1567 Given an array of integers, nums, ask you to find the length of the array of integers whose product is positive. A subarray of an array is an array of zero or more consecutive numbers from the original array. Return the maximum array length whose product is positive. Example 1: Input: nums = [1,-2,-3,4] Output: 4 Explanation: The product of the array itself is a positive number with the value 24.
Example 2: input: nums = [0,1,-2,-3,-4] output: 3 description: the longest subarray whose product is positive is [1,-2,-3], whose product is 6. Notice, we can’t include 0 in the subarray, because then the product is 0, not positive.
Example 3: Input: nums = [-1,-2,-3,0,1] Output: 2 Description: The largest array whose product is positive is either [-1,-2] or [-2,-3].
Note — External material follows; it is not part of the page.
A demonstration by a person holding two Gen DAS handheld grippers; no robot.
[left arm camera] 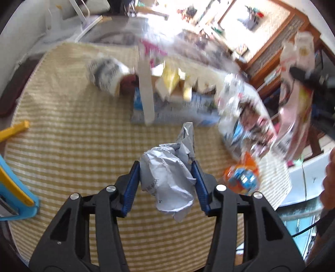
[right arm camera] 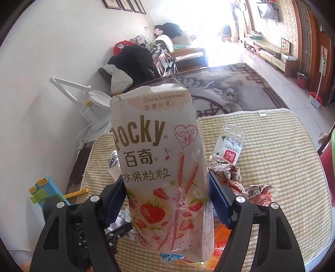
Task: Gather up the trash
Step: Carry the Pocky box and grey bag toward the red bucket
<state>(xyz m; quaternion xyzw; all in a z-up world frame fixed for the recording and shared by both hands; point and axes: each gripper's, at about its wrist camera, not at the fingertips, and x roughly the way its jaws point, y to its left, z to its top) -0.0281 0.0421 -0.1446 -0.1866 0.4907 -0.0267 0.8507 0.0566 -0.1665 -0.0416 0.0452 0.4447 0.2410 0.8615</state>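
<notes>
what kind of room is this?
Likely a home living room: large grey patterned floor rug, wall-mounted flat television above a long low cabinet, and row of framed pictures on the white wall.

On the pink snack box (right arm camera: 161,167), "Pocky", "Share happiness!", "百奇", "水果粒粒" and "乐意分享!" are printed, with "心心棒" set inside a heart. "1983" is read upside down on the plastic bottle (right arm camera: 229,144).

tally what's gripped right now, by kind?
crumpled paper: 1, in left fingers
Pocky box: 1, in right fingers
total: 2
</notes>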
Example 4: Input: nums = [-1,2] Output: 1
Example 5: input: nums = [1,2,3,5, 6,4,0,10] output: 4
1 <= nums.length <= 10^5 -10^9 <= nums[I] <= 10^9
So instead of trying to figure out the length of the longest contiguous subarray, you can think about using dynamic programming recursion. If the product is positive, you can divide it into two cases, a positive number times a positive number, or a negative number times a negative number, use each casepos[i]
和 neg[i]
To represent the elementsi
The length of the ending subarray.pos[0]
和 neg[0]
The value of depends on the positive or negative of the first element. There are three cases of recursion:
The code is as follows:
class Solution { public int getMaxLen(int[] nums) { int n = nums.length; int[] pos = new int[n]; int[] neg = new int[n]; pos[0] = (nums[0] > 0) ? 1:0; neg[0] = (nums[0] < 0) ? 1:0; int ans = pos[0]; for (int i = 1; i < n; i++) { if (nums[i] > 0) { pos[i] = pos[i - 1] + 1; neg[i] = (neg[i - 1] > 0) ? neg[i - 1] + 1 : 0; } else if (nums[i] < 0) { pos[i] = (neg[i - 1] > 0) ? neg[i - 1] + 1 : 0; neg[i] = pos[i - 1] + 1; } else { pos[i] = 0; neg[i] = 0; } ans = Math.max(ans, pos[i]); } return ans; }}Copy the code
In fact, in the recursion process, the current state is only related to the previous state, and a variable can be used to record the previous state. The space-optimized code is as follows:
class Solution { public int getMaxLen(int[] nums) { int n = nums.length; int pos = (nums[0] > 0) ? 1:0; int neg = (nums[0] < 0) ? 1:0; int ans = pos; for (int i = 1; i < n; i++) { if (nums[i] > 0) { pos = pos + 1; neg = (neg > 0) ? neg + 1 : 0; } else if (nums[i] < 0) { int lastPos = pos; pos = (neg > 0) ? neg + 1 : 0; neg = lastPos + 1; } else { pos = 0; neg = 0; } ans = Math.max(ans, pos); } return ans; }}Copy the code
Time complexity: O(n), where n is the length of the array; Space complexity: The optimized space complexity is O(1).